- THE TASK -
Figure out how many lines of the material below contain the word "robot". Answer with the number only.

- SUPPLIED RECORDS -
────
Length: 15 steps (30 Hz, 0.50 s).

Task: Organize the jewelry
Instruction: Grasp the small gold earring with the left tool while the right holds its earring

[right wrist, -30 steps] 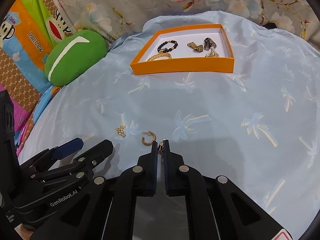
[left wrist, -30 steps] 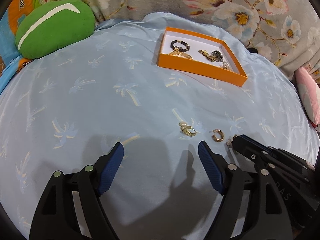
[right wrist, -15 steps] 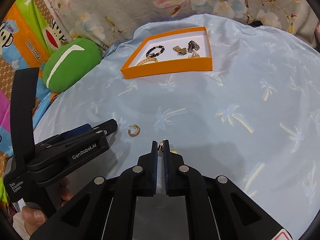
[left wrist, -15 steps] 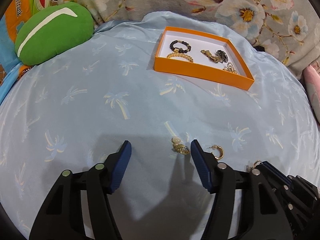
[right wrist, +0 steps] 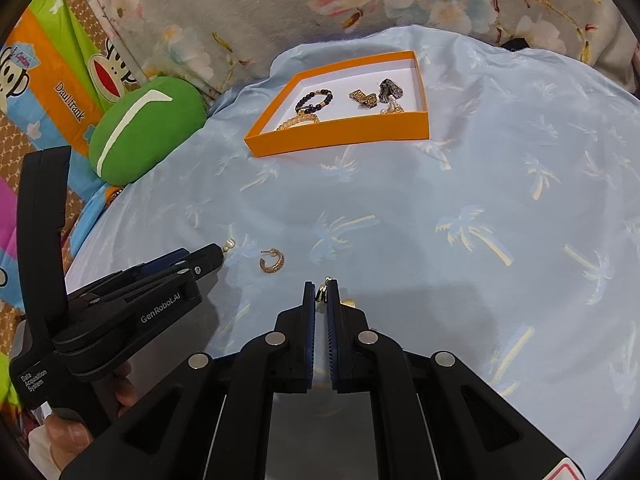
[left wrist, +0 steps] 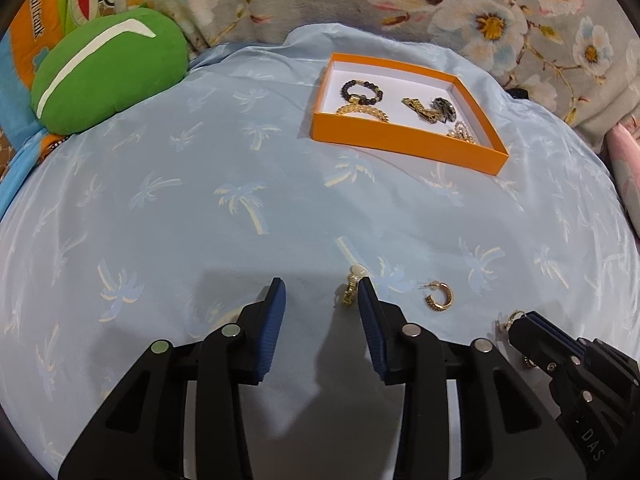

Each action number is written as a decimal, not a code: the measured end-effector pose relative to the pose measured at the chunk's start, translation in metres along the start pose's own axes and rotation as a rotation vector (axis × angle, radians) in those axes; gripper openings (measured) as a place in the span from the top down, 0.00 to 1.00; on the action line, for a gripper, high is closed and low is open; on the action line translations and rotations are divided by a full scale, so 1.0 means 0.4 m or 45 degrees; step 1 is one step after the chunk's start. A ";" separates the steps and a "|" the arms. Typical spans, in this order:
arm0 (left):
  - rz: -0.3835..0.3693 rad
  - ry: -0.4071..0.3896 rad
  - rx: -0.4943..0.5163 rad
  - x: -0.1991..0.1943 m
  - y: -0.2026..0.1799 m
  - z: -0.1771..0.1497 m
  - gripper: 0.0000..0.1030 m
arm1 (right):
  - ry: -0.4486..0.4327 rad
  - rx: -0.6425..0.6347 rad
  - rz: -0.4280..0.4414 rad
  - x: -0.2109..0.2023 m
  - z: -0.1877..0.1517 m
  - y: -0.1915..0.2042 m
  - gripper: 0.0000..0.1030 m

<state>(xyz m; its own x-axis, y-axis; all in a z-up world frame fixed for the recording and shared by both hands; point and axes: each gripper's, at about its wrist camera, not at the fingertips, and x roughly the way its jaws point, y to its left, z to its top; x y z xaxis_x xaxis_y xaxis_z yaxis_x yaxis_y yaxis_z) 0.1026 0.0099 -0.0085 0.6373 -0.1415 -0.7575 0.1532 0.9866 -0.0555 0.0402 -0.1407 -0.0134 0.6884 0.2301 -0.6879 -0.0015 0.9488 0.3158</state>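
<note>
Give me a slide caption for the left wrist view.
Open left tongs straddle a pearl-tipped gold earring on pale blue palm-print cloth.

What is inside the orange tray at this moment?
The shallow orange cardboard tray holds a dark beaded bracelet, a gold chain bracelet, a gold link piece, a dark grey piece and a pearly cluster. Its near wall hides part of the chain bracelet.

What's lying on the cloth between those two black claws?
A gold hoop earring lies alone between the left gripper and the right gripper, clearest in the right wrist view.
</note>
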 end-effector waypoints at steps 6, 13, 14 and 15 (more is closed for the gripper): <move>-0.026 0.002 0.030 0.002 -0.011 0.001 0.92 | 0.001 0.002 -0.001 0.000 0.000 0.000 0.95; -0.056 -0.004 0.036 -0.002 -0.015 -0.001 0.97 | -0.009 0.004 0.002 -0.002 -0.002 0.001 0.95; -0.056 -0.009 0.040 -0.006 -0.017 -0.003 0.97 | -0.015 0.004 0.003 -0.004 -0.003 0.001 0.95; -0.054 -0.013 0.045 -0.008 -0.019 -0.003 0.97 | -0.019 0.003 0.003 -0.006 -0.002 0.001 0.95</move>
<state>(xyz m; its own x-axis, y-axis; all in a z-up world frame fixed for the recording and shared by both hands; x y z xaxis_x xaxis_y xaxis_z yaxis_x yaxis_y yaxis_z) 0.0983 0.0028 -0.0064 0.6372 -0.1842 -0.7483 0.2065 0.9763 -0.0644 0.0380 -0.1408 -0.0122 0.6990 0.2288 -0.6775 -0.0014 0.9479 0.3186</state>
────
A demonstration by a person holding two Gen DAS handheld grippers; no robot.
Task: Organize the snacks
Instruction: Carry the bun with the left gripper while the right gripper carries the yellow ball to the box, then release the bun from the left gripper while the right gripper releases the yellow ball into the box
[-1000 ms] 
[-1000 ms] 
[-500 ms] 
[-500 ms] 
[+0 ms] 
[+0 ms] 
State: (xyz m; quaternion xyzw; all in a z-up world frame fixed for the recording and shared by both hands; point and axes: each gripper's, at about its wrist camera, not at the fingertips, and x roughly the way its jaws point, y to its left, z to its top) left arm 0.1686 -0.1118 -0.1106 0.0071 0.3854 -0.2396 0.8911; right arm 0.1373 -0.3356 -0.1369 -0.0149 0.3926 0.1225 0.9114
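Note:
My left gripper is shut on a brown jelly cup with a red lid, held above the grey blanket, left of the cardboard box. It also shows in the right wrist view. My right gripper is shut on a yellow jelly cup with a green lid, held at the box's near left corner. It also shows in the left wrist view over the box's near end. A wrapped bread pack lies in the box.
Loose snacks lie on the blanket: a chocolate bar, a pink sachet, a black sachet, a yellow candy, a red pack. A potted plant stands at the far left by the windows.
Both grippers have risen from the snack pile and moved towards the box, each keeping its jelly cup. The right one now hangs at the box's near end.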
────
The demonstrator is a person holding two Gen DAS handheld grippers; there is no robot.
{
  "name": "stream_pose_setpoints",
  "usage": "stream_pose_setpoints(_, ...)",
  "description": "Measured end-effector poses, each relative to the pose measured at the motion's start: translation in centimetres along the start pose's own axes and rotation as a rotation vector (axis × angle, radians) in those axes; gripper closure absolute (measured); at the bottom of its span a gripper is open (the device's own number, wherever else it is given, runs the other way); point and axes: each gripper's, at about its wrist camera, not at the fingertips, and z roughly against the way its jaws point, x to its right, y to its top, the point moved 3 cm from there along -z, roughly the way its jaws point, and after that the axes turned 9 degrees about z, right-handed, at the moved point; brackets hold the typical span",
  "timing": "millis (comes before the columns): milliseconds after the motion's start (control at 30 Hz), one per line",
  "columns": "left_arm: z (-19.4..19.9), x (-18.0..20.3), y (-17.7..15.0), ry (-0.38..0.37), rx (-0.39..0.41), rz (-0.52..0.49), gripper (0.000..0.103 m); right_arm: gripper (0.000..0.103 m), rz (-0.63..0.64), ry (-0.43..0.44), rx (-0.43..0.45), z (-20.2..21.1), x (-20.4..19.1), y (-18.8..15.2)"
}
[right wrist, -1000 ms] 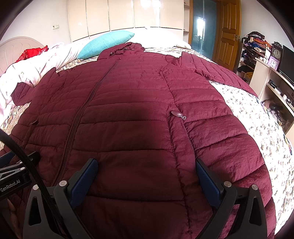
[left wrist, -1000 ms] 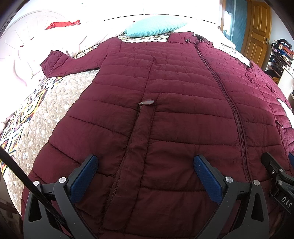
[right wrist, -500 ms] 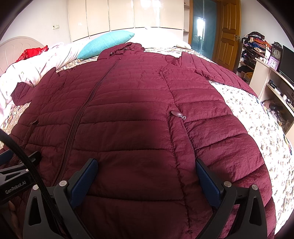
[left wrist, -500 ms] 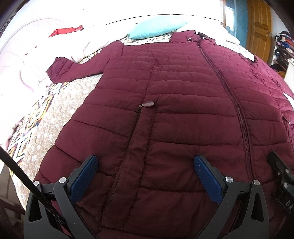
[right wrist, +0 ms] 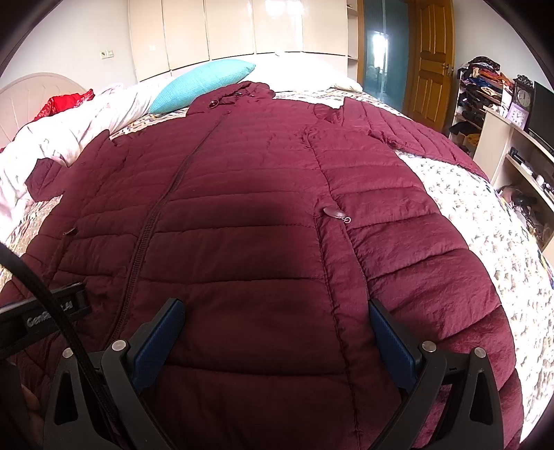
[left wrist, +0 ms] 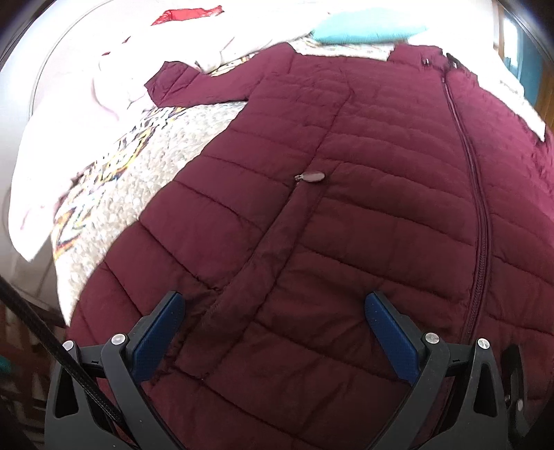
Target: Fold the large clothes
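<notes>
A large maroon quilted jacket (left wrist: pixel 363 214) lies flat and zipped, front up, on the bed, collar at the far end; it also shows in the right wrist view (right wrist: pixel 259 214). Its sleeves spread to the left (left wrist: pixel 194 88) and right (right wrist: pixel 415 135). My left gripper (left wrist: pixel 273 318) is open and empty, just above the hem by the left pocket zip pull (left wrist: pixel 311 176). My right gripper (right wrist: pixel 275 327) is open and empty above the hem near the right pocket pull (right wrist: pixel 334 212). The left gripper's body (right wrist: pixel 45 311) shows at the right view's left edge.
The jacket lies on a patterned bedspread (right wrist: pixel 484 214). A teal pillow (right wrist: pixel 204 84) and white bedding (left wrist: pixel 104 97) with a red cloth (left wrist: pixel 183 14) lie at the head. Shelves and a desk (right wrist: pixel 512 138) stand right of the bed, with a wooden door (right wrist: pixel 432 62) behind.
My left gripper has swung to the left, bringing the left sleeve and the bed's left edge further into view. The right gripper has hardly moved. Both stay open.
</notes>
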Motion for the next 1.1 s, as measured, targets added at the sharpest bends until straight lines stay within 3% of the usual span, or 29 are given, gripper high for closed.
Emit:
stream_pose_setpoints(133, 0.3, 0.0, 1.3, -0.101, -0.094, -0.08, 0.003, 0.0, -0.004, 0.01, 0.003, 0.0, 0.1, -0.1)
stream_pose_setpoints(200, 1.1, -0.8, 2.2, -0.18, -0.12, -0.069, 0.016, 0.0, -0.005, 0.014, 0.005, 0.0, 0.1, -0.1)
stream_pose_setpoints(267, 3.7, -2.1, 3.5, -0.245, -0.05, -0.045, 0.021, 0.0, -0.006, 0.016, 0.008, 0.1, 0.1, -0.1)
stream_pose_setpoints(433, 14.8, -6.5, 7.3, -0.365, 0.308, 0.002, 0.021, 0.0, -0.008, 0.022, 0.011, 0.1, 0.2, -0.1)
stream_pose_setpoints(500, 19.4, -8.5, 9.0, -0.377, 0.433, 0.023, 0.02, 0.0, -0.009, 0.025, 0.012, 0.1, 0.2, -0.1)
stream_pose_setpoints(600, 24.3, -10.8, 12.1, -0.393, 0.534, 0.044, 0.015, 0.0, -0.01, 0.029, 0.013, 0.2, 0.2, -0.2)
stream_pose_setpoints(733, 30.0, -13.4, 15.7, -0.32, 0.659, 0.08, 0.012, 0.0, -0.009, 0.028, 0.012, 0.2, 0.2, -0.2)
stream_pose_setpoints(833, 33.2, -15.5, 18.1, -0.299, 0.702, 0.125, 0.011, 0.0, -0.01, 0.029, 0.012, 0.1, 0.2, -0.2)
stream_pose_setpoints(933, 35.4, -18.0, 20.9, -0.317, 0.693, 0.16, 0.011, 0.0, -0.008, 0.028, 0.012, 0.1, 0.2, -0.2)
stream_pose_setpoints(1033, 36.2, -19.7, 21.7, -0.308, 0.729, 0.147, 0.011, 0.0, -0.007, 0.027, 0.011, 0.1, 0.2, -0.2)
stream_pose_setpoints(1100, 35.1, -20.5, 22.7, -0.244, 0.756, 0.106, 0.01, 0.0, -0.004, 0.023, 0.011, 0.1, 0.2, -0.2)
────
- RESULT BELOW -
2